Kelly Bernatzky • July 12, 2021

On July 21 at 7pm, the Nantucket Maria Mitchell Association (MMA) is hosting a live lecture presented by Dr. April Beisaw. Her talk, “Taking Their Water for Our City: Archaeology of New York City’s Watershed Communities” is part of our FREE Science Speaker Series and will be held via Zoom.


The New York Times regularly runs articles explaining why New York City has “the champagne” of city tap waters -- it comes from pure and rural mountains. However, there is nothing natural about NYC’s water. To create the water system, thousands of people lost homes and businesses, and had to sue the City for compensation. To maintain the water system, those living around reservoirs are encouraged to sell their lands, creating landscapes of abandonment where only the wealthy can remain.
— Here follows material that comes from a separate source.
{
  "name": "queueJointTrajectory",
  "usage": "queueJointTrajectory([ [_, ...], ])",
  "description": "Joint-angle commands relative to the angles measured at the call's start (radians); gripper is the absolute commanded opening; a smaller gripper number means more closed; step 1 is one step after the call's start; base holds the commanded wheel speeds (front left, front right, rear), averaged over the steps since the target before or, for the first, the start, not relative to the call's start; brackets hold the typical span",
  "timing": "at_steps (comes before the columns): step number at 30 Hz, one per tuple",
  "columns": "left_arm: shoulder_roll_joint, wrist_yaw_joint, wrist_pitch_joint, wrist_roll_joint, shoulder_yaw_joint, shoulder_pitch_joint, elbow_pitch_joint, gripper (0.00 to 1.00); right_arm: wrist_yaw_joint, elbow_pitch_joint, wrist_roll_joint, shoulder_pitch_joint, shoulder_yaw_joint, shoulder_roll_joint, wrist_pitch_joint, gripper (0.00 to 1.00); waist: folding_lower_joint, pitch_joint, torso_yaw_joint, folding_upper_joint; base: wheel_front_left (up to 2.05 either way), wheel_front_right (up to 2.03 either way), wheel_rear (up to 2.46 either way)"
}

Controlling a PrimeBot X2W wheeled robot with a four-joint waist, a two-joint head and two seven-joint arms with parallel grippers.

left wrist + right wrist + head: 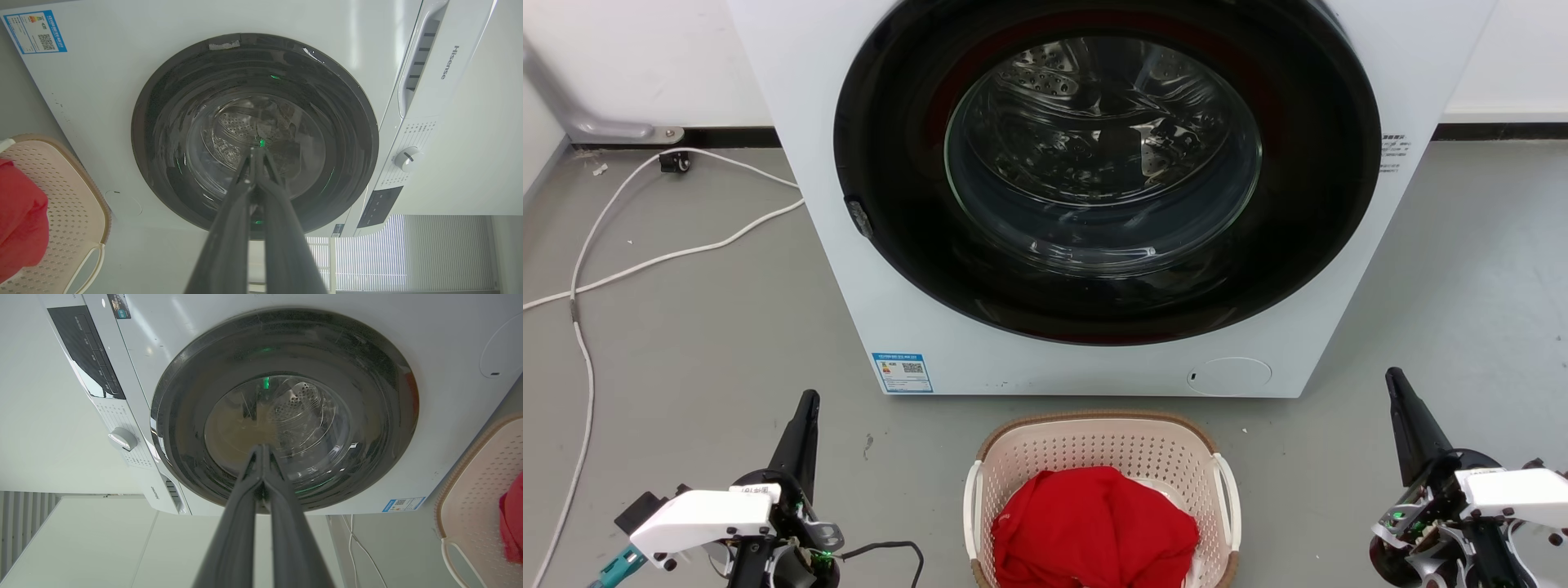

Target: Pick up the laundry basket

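The laundry basket (1094, 445) stands on the grey floor at the bottom centre of the head view, just in front of the washer. It is cream-pink with perforated walls, a brown rim and white side handles, and red clothing (1094, 527) fills it. My left gripper (806, 404) is shut at the lower left, well to the left of the basket. On the other side, at the lower right, my right gripper (1393, 380) is shut too. Both are apart from the basket, fingers pointing at the washer. Part of the basket (61, 196) shows in the left wrist view and part of the basket (482, 486) in the right wrist view.
A white front-loading washer (947, 343) with a closed dark round door (1103, 163) rises right behind the basket. White cables (645, 261) trail over the floor at the left. Open floor lies on both sides of the basket.
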Motion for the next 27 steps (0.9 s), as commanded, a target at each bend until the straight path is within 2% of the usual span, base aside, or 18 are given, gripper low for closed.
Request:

Over the last nine years, Beisaw and her Vassar College students have hiked portions of the city-owned watershed to document the ruins of lives cut short by a distant City. In what was left behind, researchers can begin to estimate the price that rural people paid for providing clean water to City residents. Mapping of the land takings has also revealed patterns to the destruction, such as the loss of many woman-owned lands and businesses that once thrived along the Ulster & Delaware Railroad.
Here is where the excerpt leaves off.